Specialty Manufacturing
EBITDA Multiple Range: 5-10x
Specialty manufacturers with proprietary products, strong intellectual property, and diversified customer bases trade at the upper end of this range. Niche manufacturers serving defense, aerospace, or medical device markets frequently command premium multiples.
Food Manufacturing
EBITDA Multiple Range: 4-9x
Food manufacturing multiples are heavily dependent on brand strength, established distribution relationships, and margin profile. Branded consumer food businesses typically trade higher than private label manufacturers.
Distribution and Logistics
Value-Add Distribution
EBITDA Multiple Range: 4-7x
Distribution businesses featuring exclusive supplier agreements, proprietary product lines, or significant value-added services (e.g., kitting, assembly, technical support) trade at the top of this range. Pure commodity distributors typically trade at the lower end.

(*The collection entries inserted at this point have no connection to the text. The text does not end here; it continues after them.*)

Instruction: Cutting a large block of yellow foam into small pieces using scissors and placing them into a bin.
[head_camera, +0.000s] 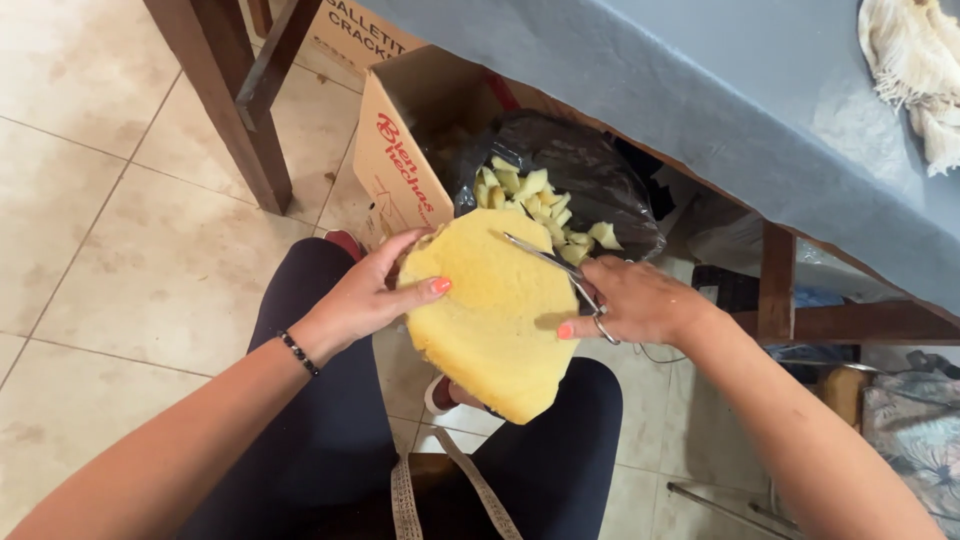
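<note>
Left hand (365, 295) grips a thick yellow foam slab (490, 320); right hand (630, 300) grips scissors (560, 272) cutting it. Beyond the hands stands a tan cardboard box (400, 165) with red lettering.

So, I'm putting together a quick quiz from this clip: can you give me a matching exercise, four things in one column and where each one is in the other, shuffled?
Things:
1. yellow foam slab
2. scissors
3. foam pieces
4. measuring tape

Places:
a. piled in the black bag inside the cardboard box
b. lying across the lap
c. held by the left hand, at its edge
d. in the right hand, blades over the slab

Pairs: 1-c, 2-d, 3-a, 4-b
</note>
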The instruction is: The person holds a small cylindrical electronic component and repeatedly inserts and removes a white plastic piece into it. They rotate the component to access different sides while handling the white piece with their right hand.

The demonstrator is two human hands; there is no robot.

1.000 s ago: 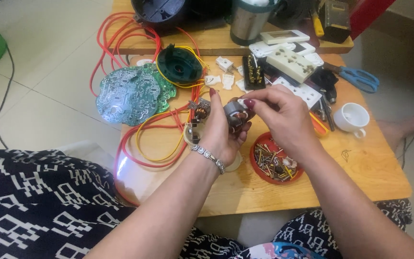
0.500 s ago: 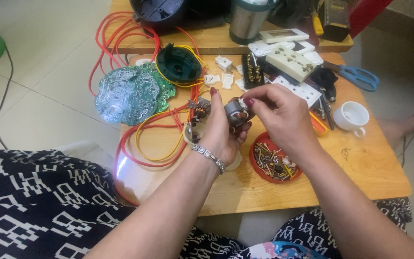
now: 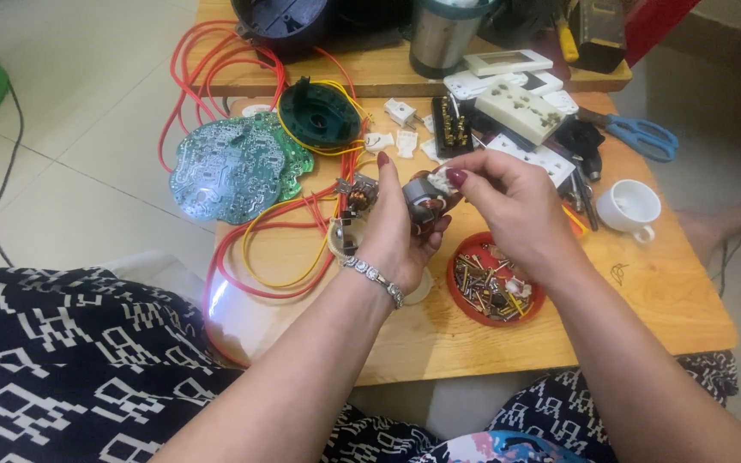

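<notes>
Holding a small electric motor point(image 3: 423, 202) above the wooden table point(image 3: 671, 300), the left hand point(image 3: 396, 236) wraps around it from below, fingers curled on its body. The motor shows a dark metal housing with copper-coloured windings visible at one side and a pale end piece on top. The right hand point(image 3: 508, 201) pinches that pale end piece between thumb and fingertips, so both hands meet on the motor. Red and yellow wires point(image 3: 289, 231) run from the motor area across the table edge. A silver bracelet point(image 3: 375, 279) sits on the left wrist.

Just beside the right hand, a red dish point(image 3: 465, 296) holds screws and small metal parts. A green circuit board point(image 3: 233, 167) lies to the left, with a dark green round housing point(image 3: 319, 116) behind it. A white cup point(image 3: 629, 207) stands to the right, and blue-handled scissors point(image 3: 645, 137) lie near white socket plates point(image 3: 521, 111).
</notes>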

Third-Party Logistics (3PL)
EBITDA Multiple Range: 4-8x
3PL multiples are driven by contract quality, customer concentration, and the asset-light nature of the business model. Asset-light 3PLs with long-term customer contracts trade at 6-8x. Asset-heavy operations typically trade lower.
Transportation and Freight
EBITDA Multiple Range: 3-7x
Transportation multiples have normalized from their 2021-2022 peaks due to a rebalancing of the freight market. Asset-light brokers and technology-enabled logistics companies trade at the upper end of the range.
Professional Services
Business Services (General)
EBITDA Multiple Range: 4-9x
Business services multiples vary widely, primarily influenced by:
- Recurring revenue percentage: This is the most significant driver of valuation premium.
- Client concentration: Conversely, this is the most substantial driver of valuation discount.
- Key-person dependency: Businesses heavily reliant on a founder's relationships will experience significant buyer discounts.
Marketing and Digital Agencies
EBITDA Multiple Range: 4-8x
Agency multiples have been compressed by risks associated with client concentration and key-person dependency. Agencies with retainer-based revenue models and diversified client portfolios trade at the upper end of the range. Project-based agencies typically trade lower.
IT Staffing and Consulting
EBITDA Multiple Range: 4-7x
IT staffing businesses are often valued on gross margin rather than top-line revenue. Businesses with gross margins exceeding 25% and diversified client bases trade at 5-7x EBITDA. Lower-margin staffing operations typically trade at 4-5x.
Engineering and Environmental Services
EBITDA Multiple Range: 4-8x
Engineering services businesses with government contracts and a robust backlog trade at the upper end of this range. The quality and duration of the project backlog are primary valuation drivers.
E-Commerce and Consumer
E-Commerce / DTC Brands
EBITDA Multiple Range: 3-8x
E-commerce multiples have significantly normalized from their 2020-2021 peaks. Key valuation drivers include:
- Brand strength and repeat purchase rate: High Customer Lifetime Value (LTV) to Customer Acquisition Cost (CAC) ratios command premiums.
- Channel diversification: Businesses overly reliant on a single platform, such as Amazon, typically trade at a discount.
- Gross margin: Businesses with gross margins exceeding 50% trade at the upper end of the range.
- Subscription component: Models incorporating subscription boxes or recurring programs attract premiums.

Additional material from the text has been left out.